Re: setup for XO development

2008-11-04 Thread Paolo
Michael Stone wrote:
 On Thu, Oct 30, 2008 at 02:55:00PM +0100, Paolo wrote:
 Hello,

 I would like to try out the XO software and get started with doing some
 development.

 As I am a security guy, I am mostly interested in core development,
 especially bitfrost/rainbow, and the document store. 

 Music to my ears!
Unfortunately, I was hit by a truckload of work just as I was getting
started. But I will try again in a few weeks, and get back to you when I
am at least familiar with some of the code.

 If you haven't already found them, please check out

   http://wiki.laptop.org/go/Rainbow and
   http://wiki.laptop.org/go/Security

 There are a bunch 'TODOs' on those pages where your assistance would be
 most welcome, or if you prefer, you might suggest some topics that
 interest you.
Thanks, I did look around on those pages. I think rainbow is really
cool. I find it much less taxing on my braincells than a vserver based
approach.

ciao
Paolo Milani
___
Devel mailing list
Devel@lists.laptop.org
http://lists.laptop.org/listinfo/devel


Re: setup for XO development

2008-11-02 Thread Marco Pesenti Gritti
On Fri, Oct 31, 2008 at 2:25 PM, Bobby Powers [EMAIL PROTECTED] wrote:
 very interesting.  you mentioned working to integrate rainbow with
 sugar-jhbuid.  It seems like that should be using this native version.
  If we're not using the d-bus daemon, would we then have to start
 jhbuild with 'sudo'?  Do you have any further pointers on what to look
 out for when trying to integrate it into jhbuild?

I think the idea is to make it trivial to install rainbow in the
system by providing deb and rpms of it.
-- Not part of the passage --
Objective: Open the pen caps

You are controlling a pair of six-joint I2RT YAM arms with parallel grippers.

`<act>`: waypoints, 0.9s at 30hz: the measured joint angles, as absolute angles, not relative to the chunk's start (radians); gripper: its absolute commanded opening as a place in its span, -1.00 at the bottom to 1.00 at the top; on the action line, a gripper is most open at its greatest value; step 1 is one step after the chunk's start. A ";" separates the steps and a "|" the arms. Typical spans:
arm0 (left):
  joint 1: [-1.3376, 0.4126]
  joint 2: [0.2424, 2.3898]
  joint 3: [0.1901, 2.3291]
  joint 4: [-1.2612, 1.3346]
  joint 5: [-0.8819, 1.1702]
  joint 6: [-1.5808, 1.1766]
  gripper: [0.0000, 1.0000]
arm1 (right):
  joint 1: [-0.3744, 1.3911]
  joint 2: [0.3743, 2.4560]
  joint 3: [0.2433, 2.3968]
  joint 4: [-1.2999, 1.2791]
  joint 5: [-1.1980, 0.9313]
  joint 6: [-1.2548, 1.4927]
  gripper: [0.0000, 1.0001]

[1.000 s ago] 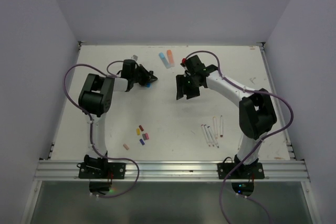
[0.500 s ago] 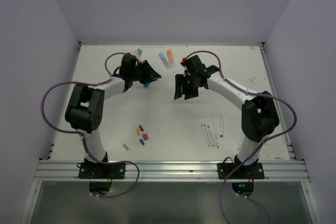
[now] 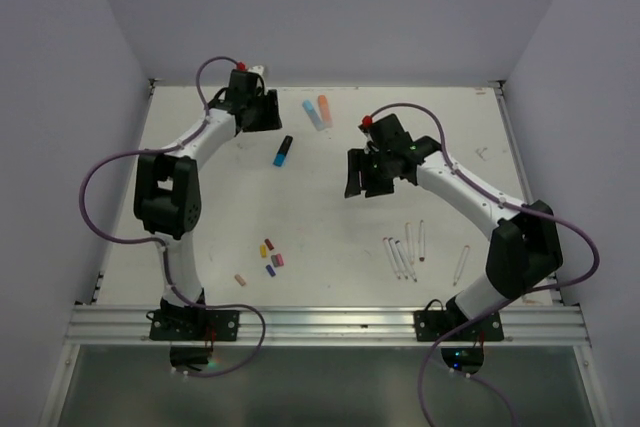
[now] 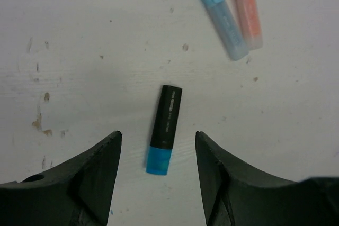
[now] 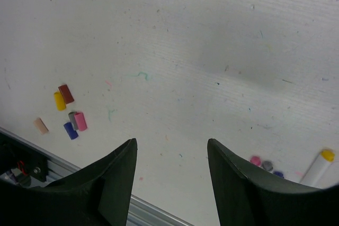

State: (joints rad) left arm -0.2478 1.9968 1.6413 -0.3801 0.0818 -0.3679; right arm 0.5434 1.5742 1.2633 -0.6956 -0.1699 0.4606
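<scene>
Small loose caps lie clustered on the counter (image 5: 212, 35): a dark red cap (image 5: 66, 93) just beside a yellow cap (image 5: 59, 100), a pink cap (image 5: 80, 121) near a purple cap (image 5: 70, 130), and a peach cap (image 5: 41, 125) slightly apart. A blue cap (image 4: 159, 160) sits on a black marker (image 4: 167, 115) lying flat.

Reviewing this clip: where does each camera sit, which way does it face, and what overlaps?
Top external: above and behind, looking down on the table; left arm and right arm show whole, bases nearest.
Left wrist: faces down; its fingers frame the black marker with blue cap.
Right wrist: faces down toward the near rail; its fingers frame loose caps.
Shared: top external also sees that marker and those caps.
</scene>
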 measured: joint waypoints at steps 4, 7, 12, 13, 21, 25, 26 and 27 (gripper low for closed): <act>-0.247 1.998 1.551 -0.398 0.054 -0.290 0.18 | 0.542 1.560 1.243 -0.697 -0.166 0.460 0.19; -0.247 1.998 1.506 -0.399 0.053 -0.251 0.17 | 0.542 1.538 1.219 -0.698 -0.165 0.460 0.19; -0.247 1.998 1.457 -0.382 0.087 -0.215 0.17 | 0.542 1.500 1.186 -0.702 -0.163 0.461 0.19; -0.247 1.998 1.451 -0.381 0.098 -0.212 0.17 | 0.542 1.497 1.182 -0.703 -0.160 0.461 0.19; -0.248 2.000 1.430 -0.345 0.174 -0.197 0.17 | 0.542 1.493 1.164 -0.702 -0.152 0.466 0.19; -0.249 2.020 1.431 -0.338 0.179 -0.196 0.16 | 0.542 1.493 1.158 -0.700 -0.152 0.472 0.19; -0.249 2.030 1.432 -0.339 0.178 -0.196 0.16 | 0.542 1.493 1.155 -0.698 -0.152 0.473 0.19; -0.250 2.040 1.433 -0.339 0.178 -0.196 0.16 | 0.542 1.492 1.152 -0.695 -0.152 0.474 0.19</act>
Then jhbuild can run using
rainbow.

Marco
___
Devel mailing list
Devel@lists.laptop.org
http://lists.laptop.org/listinfo/devel


Re: setup for XO development

2008-10-31 Thread Bobby Powers
On Fri, Oct 31, 2008 at 12:12 AM, Michael Stone [EMAIL PROTECTED] wrote:
 On Thu, Oct 30, 2008 at 04:35:30PM -0500, David Farning wrote:
On Thu, Oct 30, 2008 at 4:18 PM, Michael Stone [EMAIL PROTECTED] wrote:
 Actually, for a variety of reasons, I'm working quite hard to make
 rainbow usable on stock linux machines like those represented by
 Debian and Fedora chroots.


Michael,
Could you provide a high level comment on the feasibility of running rainbow
as a security mechanism on Sugar on Fedora of Debian machines without the
chroot?

 Feasible, but it would go faster with some help. (The chroots are just
 for convenience so I can test both platforms in a repeatable fashion on
 a single machine.)

 In more detail:

  * I've got a new version of rainbow in the works which sits as an
exec-wrapper around any program you want to run. I've also got
tentative sugar patches for making sugar use this rainbow.

  * When invoked, rainbow generates new credentials (e.g. uid, gid) if
necessary, assumes its new identity, sets any requested rlimits,
closes filedescriptors, and hands over control to the program of your
choice.

 * The user and group manipulation is accomplished by manipulating
   some files in a spool directory at the location of your choice; a
   separate glibc NSS module reads this information and returns it
   through the standard libc apis on demand.

  * Human operators assume the authority necessary to perform this
operation by means of a setuid helper, e.g. sudo.

 This design makes it eminently feasible to port to any glibc-based Unix
 platform and, with a bit more care, to any POSIX platform on which we
 know how to make new users and groups and are permitted to assume their
 identity.

 Caveats:

   a) the implementation is not yet capable of isolating multiple human
   operators from one another, though I expect to implement this
   functionality in the not-too-distant-future.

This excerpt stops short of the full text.